I arrived back at the mansion another hour or so later. It was pretty late, and I didn't really expect anyone to be up at this hour, so I was a little surprised when I entered to find the place empty. Apparently, Cordy still hadn't returned from her little shopping excursion earlier that day. The fact that she hadn't come back yet only intensified the worry that had already collected within my being. It was after sunset. Surely she remember how perilous Sunnydale -- the Hellmouth could be. We weren't in Los Angeles any longer. What made things worse was the fact that I was in no condition to go looking for her just yet. I eased myself onto the sofa, hoping to rest for just a moment before I could muster the strength to get back up and seek her out.

At some point in the night, I must have fallen victim to my thoughts and drifted into what just might have been the most disturbing slumber I had experienced over the course of years. I was restless, tossing and turning, as I lay sprawled out on the sofa in the mansion's main room. My dreams were filled with the usual pain and torment .. guilt, and anger -- only intensified far past what I had come to expect anymore. For once I wished that I could truly allow myself to forget about the burdens and guilt I carried with me -- even if it was only through sleep. With so much tying me down in the waking world, however, such hope was washed away before it could even manifest itself. Everyone's pain and heartache seemed to pull me in, and there was nothing I could do but to allow the storm to run its course. Buffy, whose world was about to come crumbling around her probably wouldn't even allow me to try and help her before it was too late. I wouldn't allow myself to believe that anything would happen to her while I was here .. but in sleep your greatest fears have a way of bringing themselves to light. What if I couldn't do anything to save her .. just as I had failed to save that poor girl--

The sounds of someone moving through the hallway alerted me to wake. I stayed there for a long moment, staring at the ceiling, obviously shaken by my interrupted nightmares. I didn't want to move, for fear of watching those nightmares play themselves out here in the waking world .. but it was useless to think my inaction might prevent the inevitable. I knew that with everything so unresolved, that the nightmares would only come back the next time I laid down to rest. At least for a while, I could allow myself to partake in the comfort that working to prove my dreams wrong could provide -- even if it turned out that I had been lying to myself all along ..

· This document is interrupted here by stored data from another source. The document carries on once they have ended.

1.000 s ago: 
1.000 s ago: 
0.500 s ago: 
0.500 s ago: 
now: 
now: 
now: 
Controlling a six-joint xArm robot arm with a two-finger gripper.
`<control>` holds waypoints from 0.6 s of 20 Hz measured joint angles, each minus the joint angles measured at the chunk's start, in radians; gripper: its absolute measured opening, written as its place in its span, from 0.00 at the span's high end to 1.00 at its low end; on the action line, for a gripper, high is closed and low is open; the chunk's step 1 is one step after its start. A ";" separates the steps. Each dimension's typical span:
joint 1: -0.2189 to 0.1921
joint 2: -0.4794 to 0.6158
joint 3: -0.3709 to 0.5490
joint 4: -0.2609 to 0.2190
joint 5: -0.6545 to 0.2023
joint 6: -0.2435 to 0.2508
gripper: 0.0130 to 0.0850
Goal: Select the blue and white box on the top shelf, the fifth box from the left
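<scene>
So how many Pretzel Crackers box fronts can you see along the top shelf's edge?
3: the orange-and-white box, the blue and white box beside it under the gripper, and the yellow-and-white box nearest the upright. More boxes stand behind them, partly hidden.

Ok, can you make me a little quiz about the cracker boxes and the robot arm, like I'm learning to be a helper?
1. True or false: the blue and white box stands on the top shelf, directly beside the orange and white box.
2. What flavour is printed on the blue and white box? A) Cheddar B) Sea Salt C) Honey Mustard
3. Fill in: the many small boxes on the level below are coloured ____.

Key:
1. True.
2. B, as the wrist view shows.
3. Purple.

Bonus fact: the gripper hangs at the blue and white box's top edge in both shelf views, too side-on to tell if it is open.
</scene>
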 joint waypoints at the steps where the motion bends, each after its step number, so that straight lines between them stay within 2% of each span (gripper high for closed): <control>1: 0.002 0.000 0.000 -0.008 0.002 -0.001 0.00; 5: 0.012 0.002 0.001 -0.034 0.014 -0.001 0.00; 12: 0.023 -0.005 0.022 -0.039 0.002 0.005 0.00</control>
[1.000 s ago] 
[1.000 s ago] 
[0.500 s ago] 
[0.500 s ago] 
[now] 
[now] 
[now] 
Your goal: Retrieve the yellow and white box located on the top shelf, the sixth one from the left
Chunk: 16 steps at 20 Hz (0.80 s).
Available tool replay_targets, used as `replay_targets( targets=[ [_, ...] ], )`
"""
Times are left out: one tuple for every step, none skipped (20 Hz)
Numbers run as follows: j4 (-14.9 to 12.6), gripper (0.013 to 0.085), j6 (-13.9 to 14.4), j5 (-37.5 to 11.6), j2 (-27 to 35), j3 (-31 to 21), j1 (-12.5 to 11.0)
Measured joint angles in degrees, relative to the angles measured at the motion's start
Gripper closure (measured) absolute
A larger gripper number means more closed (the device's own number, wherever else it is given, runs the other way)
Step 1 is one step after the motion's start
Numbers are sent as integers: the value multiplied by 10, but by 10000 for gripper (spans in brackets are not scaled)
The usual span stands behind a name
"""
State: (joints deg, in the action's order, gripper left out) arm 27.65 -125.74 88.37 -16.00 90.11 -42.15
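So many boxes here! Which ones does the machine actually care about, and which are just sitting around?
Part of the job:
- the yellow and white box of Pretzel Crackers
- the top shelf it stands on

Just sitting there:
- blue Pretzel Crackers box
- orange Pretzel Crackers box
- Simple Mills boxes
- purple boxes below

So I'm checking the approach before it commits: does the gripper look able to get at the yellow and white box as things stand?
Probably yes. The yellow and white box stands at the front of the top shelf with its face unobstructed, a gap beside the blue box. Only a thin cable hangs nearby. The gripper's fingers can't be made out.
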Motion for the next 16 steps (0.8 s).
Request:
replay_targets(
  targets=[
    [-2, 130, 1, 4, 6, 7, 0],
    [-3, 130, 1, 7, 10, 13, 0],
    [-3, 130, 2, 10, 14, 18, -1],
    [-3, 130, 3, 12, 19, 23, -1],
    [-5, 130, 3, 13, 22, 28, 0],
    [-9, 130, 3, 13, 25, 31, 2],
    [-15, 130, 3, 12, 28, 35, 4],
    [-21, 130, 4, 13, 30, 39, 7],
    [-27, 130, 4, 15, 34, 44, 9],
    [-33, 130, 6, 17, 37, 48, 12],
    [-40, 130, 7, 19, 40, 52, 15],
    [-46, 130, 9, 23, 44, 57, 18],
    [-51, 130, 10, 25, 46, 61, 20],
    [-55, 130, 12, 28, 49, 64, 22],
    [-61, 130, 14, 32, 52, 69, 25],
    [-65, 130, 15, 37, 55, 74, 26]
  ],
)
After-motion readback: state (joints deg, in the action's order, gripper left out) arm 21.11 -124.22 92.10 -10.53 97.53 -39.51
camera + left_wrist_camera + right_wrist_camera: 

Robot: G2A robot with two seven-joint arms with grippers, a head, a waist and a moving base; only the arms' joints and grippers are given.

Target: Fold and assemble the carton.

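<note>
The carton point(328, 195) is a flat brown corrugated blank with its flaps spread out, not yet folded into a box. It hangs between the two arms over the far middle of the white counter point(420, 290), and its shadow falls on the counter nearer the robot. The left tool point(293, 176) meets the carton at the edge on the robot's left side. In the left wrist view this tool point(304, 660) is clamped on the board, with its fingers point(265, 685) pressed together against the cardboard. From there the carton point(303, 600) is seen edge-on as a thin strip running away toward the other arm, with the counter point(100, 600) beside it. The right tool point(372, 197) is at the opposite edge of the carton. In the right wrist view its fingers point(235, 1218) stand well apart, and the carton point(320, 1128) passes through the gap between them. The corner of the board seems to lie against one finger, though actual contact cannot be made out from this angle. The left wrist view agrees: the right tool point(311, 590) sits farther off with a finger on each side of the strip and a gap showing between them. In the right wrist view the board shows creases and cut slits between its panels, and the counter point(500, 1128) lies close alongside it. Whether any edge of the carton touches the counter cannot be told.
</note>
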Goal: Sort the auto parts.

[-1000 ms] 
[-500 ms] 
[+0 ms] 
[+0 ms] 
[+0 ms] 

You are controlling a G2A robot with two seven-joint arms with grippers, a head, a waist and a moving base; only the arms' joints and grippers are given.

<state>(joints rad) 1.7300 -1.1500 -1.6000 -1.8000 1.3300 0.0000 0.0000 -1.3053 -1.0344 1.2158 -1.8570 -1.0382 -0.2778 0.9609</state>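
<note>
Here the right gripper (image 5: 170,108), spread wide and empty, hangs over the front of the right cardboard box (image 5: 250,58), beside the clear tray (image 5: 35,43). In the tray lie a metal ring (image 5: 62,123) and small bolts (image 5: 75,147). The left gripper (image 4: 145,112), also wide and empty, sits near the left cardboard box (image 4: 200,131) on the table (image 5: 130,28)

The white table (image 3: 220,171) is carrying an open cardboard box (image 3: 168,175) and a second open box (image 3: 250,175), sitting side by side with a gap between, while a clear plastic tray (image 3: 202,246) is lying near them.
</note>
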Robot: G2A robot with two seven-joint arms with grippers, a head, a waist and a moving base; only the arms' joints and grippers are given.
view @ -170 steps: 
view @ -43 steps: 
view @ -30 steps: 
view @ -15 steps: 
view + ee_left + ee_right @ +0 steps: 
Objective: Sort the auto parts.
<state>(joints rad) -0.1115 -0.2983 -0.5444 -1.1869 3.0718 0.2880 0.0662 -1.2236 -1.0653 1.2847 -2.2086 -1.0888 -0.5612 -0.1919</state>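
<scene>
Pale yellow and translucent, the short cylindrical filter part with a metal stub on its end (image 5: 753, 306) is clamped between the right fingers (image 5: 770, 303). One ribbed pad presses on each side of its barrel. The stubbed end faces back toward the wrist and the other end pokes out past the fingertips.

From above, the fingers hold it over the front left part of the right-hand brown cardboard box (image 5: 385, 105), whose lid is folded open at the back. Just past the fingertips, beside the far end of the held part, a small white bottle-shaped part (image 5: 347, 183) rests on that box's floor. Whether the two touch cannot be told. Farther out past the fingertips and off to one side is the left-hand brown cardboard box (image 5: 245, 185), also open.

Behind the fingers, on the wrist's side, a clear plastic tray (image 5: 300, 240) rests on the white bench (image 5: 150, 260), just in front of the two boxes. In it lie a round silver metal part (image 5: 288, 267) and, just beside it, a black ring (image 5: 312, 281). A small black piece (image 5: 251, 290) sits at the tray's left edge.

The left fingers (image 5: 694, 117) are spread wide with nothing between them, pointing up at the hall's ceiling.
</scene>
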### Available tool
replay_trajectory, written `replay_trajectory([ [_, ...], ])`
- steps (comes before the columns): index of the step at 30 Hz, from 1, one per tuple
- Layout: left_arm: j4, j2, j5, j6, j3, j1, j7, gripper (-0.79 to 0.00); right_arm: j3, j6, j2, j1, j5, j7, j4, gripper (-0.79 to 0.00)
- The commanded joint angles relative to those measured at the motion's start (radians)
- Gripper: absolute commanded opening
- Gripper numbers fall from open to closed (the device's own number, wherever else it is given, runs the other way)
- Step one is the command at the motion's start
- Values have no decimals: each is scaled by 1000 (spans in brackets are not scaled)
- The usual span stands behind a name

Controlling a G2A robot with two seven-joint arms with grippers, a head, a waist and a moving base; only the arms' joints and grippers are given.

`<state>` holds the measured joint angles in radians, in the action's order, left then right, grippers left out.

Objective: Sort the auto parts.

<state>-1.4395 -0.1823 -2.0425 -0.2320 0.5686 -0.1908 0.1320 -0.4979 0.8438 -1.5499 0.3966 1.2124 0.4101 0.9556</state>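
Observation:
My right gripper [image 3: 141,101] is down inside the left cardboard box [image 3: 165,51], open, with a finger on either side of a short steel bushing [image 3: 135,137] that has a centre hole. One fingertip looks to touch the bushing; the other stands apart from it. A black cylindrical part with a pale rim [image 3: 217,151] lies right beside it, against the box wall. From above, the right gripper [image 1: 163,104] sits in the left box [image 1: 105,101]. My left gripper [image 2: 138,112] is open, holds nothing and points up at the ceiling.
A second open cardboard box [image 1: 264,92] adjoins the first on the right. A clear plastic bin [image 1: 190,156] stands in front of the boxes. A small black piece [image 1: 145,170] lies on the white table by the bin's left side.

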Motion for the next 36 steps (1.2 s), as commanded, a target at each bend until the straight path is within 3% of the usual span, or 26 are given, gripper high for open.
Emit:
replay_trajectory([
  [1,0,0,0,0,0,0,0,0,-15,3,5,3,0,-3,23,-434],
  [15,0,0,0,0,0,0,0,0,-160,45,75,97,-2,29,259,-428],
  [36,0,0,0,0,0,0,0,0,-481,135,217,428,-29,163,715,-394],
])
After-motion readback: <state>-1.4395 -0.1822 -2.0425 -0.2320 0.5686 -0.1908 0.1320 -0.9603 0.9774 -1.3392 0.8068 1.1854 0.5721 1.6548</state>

I sat upright on the sofa, before finally managing the force myself to stand and stretch as best I was able to manage. My limbs were still sore from the demon I had encountered earlier that night, and the wounds it inflicted had yet to heal. All in all, I was sure I still looked as though I'd been involved in a train wreck. Unfortunately for me, however, my appearance was the very least of my worries. My gaze moved toward the empty hallway where the noises that managed to wake me had been coming from. I couldn't help but to wonder if it was Cordelia who had finally come back after a day's worth of shopping .. or whatever it was she had left to accomplish. I moved down the corridor and toward the master bedroom where Cordelia had taken up residence until she acquired her own living space. The door opened with a small creaking noise, before I peeked my head inside. There she was, sitting upright in bed and fingering through a .. book I'd never pinned her as the type to read. She must have lifted it from my room while I was still asleep. At least she seemed to be all right. I managed a small smile as the feeling of relief seemed to numb out any current discomfort I'd been experiencing. Knocking lightly on the door, I slowly pushed it open the rest of the way.